DESCRIPTION OF THE TASK:
Wherever an image appears in the data, omit it and copy all the remaining text word for word.

*** Block opens ***

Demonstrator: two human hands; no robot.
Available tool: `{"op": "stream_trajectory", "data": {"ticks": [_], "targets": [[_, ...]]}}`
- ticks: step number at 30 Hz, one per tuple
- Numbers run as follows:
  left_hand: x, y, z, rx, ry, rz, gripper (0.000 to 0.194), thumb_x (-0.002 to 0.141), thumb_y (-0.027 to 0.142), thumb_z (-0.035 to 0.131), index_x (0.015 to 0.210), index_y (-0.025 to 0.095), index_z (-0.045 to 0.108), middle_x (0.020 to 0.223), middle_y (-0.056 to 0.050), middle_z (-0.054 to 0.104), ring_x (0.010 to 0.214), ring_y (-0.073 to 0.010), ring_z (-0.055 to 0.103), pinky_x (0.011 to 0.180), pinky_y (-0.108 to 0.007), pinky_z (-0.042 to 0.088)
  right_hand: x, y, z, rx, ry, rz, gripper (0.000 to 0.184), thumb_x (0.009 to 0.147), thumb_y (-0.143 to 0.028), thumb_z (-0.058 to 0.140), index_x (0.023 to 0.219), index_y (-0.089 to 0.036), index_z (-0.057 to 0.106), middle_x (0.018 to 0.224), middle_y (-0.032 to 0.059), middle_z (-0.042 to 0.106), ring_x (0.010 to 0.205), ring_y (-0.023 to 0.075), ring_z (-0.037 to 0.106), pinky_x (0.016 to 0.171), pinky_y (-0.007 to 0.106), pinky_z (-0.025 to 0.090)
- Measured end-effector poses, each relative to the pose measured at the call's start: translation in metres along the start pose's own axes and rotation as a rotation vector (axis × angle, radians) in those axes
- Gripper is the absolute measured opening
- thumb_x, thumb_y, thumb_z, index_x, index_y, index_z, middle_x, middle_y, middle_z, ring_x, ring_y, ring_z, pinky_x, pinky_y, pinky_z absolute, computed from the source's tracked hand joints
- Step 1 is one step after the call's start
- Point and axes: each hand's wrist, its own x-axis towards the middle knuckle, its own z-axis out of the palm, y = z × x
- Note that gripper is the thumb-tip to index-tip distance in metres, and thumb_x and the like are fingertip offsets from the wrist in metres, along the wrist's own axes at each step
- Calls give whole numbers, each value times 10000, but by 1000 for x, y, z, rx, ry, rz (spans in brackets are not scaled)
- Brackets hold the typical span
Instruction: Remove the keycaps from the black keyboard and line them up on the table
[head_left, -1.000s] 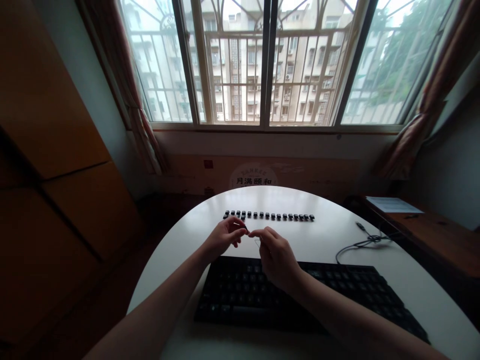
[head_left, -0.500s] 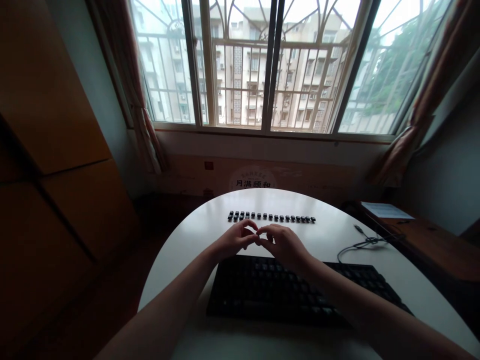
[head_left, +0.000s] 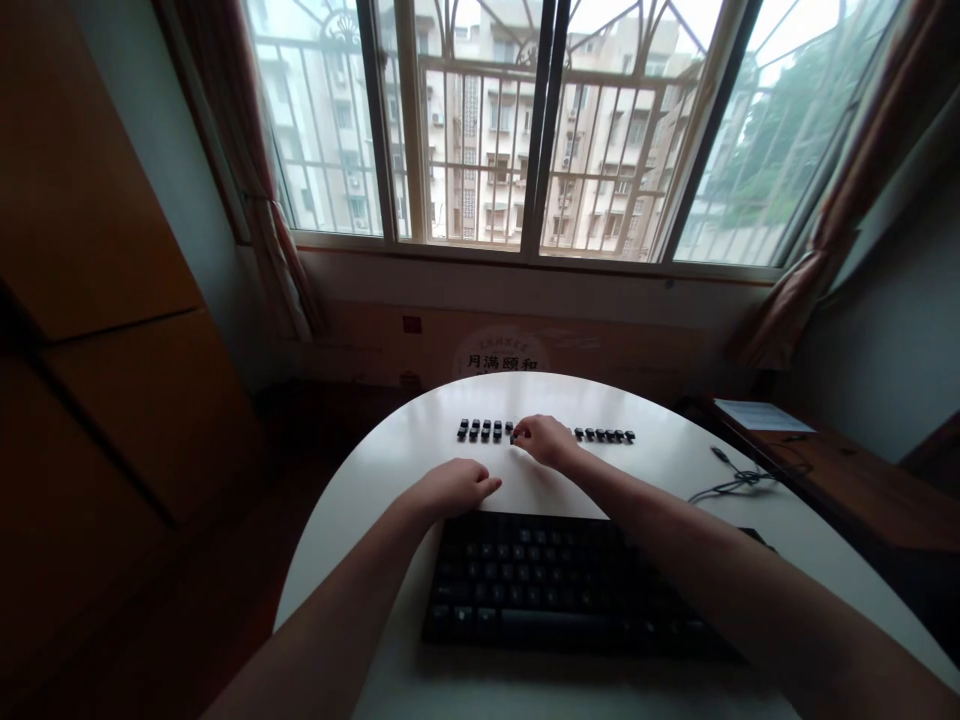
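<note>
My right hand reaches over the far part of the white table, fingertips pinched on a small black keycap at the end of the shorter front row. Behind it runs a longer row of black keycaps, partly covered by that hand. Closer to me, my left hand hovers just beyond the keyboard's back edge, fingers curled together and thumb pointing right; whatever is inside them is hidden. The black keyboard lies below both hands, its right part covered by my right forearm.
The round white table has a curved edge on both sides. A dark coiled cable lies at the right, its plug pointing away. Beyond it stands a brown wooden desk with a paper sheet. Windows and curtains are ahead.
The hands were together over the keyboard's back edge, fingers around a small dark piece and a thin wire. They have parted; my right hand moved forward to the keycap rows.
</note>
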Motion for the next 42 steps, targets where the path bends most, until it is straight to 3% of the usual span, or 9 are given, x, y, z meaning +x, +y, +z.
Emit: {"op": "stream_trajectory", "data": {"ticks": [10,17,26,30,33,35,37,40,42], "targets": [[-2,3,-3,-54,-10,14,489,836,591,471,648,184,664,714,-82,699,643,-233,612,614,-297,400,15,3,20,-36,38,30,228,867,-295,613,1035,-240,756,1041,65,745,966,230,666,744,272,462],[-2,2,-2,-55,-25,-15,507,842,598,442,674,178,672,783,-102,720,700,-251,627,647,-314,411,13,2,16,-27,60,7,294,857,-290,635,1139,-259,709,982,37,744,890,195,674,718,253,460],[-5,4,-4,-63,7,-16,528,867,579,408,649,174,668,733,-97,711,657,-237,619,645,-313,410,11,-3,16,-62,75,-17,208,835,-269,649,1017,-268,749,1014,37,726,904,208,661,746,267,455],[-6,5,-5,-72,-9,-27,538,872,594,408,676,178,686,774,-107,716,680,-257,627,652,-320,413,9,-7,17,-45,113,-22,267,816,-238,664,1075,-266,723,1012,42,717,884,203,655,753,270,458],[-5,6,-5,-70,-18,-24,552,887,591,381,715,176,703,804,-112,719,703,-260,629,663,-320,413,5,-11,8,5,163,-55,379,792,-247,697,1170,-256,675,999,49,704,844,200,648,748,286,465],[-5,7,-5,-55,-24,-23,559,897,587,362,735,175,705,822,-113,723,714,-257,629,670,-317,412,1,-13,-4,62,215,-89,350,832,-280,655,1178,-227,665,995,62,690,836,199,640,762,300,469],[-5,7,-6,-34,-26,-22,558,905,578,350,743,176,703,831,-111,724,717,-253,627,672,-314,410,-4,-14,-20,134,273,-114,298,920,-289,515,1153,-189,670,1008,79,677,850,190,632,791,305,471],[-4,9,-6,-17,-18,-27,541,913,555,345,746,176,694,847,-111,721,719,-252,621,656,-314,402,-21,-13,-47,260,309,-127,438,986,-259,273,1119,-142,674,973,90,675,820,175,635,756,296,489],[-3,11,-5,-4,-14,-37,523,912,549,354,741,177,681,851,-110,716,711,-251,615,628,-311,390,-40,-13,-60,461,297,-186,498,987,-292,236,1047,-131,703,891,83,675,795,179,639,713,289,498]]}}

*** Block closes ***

SOLVED EXERCISE:
Demonstrator: two human hands; no robot.
Available tool: `{"op": "stream_trajectory", "data": {"ticks": [_], "targets": [[_, ...]]}}`
- ticks: step number at 30 Hz, one per tuple
- Numbers run as follows:
  left_hand: x, y, z, rx, ry, rz, gripper (0.000 to 0.194), thumb_x (-0.002 to 0.141), thumb_y (-0.027 to 0.142), thumb_z (-0.035 to 0.131), index_x (0.015 to 0.210), index_y (-0.025 to 0.095), index_z (-0.045 to 0.108), middle_x (0.020 to 0.223), middle_y (-0.056 to 0.050), middle_z (-0.054 to 0.104), ring_x (0.010 to 0.214), ring_y (-0.073 to 0.010), ring_z (-0.055 to 0.103), pinky_x (0.011 to 0.180), pinky_y (-0.108 to 0.007), pinky_z (-0.042 to 0.088)
  right_hand: x, y, z, rx, ry, rz, gripper (0.000 to 0.184), thumb_x (0.009 to 0.147), thumb_y (-0.143 to 0.028), thumb_z (-0.058 to 0.140), index_x (0.023 to 0.219), index_y (-0.089 to 0.036), index_z (-0.057 to 0.106), middle_x (0.018 to 0.224), middle_y (-0.032 to 0.059), middle_z (-0.042 to 0.106), ring_x (0.010 to 0.205), ring_y (-0.023 to 0.075), ring_z (-0.037 to 0.106), pinky_x (0.016 to 0.171), pinky_y (-0.007 to 0.106), pinky_z (-0.025 to 0.090)
- Measured end-effector poses, each relative to the pose measured at the call's start: translation in metres along the start pose's own axes and rotation as a rotation vector (axis × angle, radians) in those axes
- Gripper is the absolute measured opening
- thumb_x, thumb_y, thumb_z, index_x, index_y, index_z, middle_x, middle_y, middle_z, ring_x, ring_y, ring_z, pinky_x, pinky_y, pinky_z absolute, computed from the source's tracked hand joints
- Step 1 is one step after the call's start
- Point and axes: each hand's wrist, its own x-axis towards the middle knuckle, its own z-axis out of the palm, y = z × x
- Note that gripper is the thumb-tip to index-tip distance in metres, and thumb_x and the like are fingertip offsets from the wrist in metres, along the wrist's own axes at each step
- Calls give whole numbers, each value times 10000, but by 1000 for x, y, z, rx, ry, rz (spans in brackets are not scaled)
- Brackets hold the typical span
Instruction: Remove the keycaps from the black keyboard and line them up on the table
[head_left, -1.000s] 
[head_left, -0.500s] 
[head_left, +0.000s] 
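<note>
My right hand reaches over the far part of the white table, fingertips pinched on a small black keycap at the end of the shorter front row. Behind it runs a longer row of black keycaps, partly covered by that hand. Closer to me, my left hand hovers just beyond the keyboard's back edge, fingers curled together and thumb pointing right; whatever is inside them is hidden. The black keyboard lies below both hands, its right part covered by my right forearm.
The round white table has a curved edge on both sides. A dark coiled cable lies at the right, its plug pointing away. Beyond it stands a brown wooden desk with a paper sheet. Windows and curtains are ahead.
The hands were together over the keyboard's back edge, fingers around a small dark piece and a thin wire. They have parted; my right hand moved forward to the keycap rows.
</note>
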Motion for the next 42 steps, targets where the path bends most, until it is straight to 3% of the usual span, or 9 are given, x, y, z meaning +x, +y, +z.
Emit: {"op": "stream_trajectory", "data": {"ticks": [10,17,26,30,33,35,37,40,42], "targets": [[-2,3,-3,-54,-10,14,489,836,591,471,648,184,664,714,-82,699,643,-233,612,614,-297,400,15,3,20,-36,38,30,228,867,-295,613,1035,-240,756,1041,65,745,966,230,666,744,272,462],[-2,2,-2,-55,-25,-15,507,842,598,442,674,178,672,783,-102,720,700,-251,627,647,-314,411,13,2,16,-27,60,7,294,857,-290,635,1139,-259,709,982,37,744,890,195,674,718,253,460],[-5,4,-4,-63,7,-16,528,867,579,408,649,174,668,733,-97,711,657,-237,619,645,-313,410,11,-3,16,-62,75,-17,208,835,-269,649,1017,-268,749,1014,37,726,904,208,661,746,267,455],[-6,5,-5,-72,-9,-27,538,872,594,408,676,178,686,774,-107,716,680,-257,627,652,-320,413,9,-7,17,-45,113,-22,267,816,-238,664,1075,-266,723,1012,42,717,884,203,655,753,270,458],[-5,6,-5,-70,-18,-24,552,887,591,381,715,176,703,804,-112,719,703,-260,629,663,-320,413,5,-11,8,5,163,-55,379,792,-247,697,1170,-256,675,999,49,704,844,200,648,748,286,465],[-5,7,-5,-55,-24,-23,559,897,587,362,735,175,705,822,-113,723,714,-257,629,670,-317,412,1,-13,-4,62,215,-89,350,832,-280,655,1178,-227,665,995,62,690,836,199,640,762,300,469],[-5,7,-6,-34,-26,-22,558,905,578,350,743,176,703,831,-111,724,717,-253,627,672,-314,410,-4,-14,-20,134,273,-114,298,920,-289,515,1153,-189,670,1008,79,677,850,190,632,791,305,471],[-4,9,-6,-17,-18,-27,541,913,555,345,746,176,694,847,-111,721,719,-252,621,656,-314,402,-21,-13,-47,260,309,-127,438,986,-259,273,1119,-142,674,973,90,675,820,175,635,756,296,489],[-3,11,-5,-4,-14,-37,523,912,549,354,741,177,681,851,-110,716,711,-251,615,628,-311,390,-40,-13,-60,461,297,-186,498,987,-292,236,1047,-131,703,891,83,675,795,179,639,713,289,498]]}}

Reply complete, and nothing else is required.